===== Data block

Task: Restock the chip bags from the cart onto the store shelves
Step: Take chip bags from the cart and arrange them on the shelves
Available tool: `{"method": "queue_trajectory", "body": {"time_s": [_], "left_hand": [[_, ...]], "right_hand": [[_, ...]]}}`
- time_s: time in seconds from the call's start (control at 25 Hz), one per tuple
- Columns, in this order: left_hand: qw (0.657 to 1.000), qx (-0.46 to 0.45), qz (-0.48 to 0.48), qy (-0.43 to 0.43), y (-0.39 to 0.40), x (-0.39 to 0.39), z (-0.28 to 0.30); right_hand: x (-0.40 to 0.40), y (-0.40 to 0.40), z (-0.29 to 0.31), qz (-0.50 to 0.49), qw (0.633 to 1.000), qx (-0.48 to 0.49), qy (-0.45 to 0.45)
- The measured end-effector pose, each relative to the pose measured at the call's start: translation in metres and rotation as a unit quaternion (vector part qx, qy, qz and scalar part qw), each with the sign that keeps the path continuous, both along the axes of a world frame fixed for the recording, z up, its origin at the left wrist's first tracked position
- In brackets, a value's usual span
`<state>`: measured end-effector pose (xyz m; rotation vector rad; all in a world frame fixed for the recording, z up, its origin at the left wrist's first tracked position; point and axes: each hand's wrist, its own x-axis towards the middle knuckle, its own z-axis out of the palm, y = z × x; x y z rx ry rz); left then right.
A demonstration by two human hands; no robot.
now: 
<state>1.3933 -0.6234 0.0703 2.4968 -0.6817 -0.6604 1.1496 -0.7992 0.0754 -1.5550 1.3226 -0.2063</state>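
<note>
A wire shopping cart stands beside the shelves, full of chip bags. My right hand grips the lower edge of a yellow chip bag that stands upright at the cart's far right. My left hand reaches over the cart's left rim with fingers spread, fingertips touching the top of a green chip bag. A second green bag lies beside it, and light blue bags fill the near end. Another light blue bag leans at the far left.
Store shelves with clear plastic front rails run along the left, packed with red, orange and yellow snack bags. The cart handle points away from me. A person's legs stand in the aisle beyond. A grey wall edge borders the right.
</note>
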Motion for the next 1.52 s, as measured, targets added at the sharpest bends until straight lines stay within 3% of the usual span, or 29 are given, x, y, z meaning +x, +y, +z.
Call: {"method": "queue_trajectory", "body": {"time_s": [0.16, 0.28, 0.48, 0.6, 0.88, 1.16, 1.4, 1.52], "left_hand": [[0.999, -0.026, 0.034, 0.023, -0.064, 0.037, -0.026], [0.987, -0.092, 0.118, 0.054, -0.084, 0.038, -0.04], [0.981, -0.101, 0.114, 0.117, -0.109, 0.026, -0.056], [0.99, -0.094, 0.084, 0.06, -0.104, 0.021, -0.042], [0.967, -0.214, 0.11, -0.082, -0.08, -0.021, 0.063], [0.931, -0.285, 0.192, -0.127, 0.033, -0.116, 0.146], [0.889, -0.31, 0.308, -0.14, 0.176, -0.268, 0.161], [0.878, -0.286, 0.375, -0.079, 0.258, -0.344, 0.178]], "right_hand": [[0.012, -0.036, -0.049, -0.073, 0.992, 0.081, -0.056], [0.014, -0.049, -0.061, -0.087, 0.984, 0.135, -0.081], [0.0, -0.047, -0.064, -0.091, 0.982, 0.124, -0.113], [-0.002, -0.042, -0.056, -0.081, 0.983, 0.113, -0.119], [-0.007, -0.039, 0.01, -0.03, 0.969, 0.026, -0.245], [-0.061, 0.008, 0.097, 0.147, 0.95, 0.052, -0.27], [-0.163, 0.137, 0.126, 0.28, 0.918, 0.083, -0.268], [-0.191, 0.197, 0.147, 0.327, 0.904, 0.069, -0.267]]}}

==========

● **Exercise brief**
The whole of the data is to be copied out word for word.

● **Final answer**
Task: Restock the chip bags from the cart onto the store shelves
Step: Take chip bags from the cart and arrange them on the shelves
Available tool: `{"method": "queue_trajectory", "body": {"time_s": [_], "left_hand": [[_, ...]], "right_hand": [[_, ...]]}}`
- time_s: time in seconds from the call's start (control at 25 Hz), one per tuple
- Columns, in this order: left_hand: qw (0.657 to 1.000), qx (-0.46 to 0.45), qz (-0.48 to 0.48), qy (-0.43 to 0.43), y (-0.39 to 0.40), x (-0.39 to 0.39), z (-0.28 to 0.30); right_hand: x (-0.40 to 0.40), y (-0.40 to 0.40), z (-0.29 to 0.31), qz (-0.50 to 0.49), qw (0.633 to 1.000), qx (-0.48 to 0.49), qy (-0.45 to 0.45)
- The measured end-effector pose, each relative to the pose measured at the call's start: translation in metres and rotation as a unit quaternion (vector part qx, qy, qz and scalar part qw), each with the sign that keeps the path continuous, both along the axes of a world frame fixed for the recording, z up, its origin at the left wrist's first tracked position
- In brackets, a value's usual span
`<state>`: measured end-effector pose (xyz m; rotation vector rad; all in a world frame fixed for the recording, z up, its origin at the left wrist's first tracked position; point and axes: each hand's wrist, its own x-axis towards the middle knuckle, its own z-axis out of the palm, y = z × x; x y z rx ry rz); left then right.
A demonstration by two human hands; no robot.
now: 
<state>1.3933 -0.6234 0.0703 2.4968 -0.6817 -0.6604 1.1496 -0.7992 0.0754 -1.5550 1.3226 -0.2063</state>
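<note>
A wire shopping cart stands beside the shelves, full of chip bags. My right hand grips the lower edge of a yellow chip bag that stands upright at the cart's far right. My left hand reaches over the cart's left rim with fingers spread, fingertips touching the top of a green chip bag. A second green bag lies beside it, and light blue bags fill the near end. Another light blue bag leans at the far left.
Store shelves with clear plastic front rails run along the left, packed with red, orange and yellow snack bags. The cart handle points away from me. A person's legs stand in the aisle beyond. A grey wall edge borders the right.
</note>
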Motion for the next 1.52 s, as measured, targets added at the sharpest bends until straight lines stay within 3% of the usual span, or 29 are given, x, y, z meaning +x, +y, +z.
Call: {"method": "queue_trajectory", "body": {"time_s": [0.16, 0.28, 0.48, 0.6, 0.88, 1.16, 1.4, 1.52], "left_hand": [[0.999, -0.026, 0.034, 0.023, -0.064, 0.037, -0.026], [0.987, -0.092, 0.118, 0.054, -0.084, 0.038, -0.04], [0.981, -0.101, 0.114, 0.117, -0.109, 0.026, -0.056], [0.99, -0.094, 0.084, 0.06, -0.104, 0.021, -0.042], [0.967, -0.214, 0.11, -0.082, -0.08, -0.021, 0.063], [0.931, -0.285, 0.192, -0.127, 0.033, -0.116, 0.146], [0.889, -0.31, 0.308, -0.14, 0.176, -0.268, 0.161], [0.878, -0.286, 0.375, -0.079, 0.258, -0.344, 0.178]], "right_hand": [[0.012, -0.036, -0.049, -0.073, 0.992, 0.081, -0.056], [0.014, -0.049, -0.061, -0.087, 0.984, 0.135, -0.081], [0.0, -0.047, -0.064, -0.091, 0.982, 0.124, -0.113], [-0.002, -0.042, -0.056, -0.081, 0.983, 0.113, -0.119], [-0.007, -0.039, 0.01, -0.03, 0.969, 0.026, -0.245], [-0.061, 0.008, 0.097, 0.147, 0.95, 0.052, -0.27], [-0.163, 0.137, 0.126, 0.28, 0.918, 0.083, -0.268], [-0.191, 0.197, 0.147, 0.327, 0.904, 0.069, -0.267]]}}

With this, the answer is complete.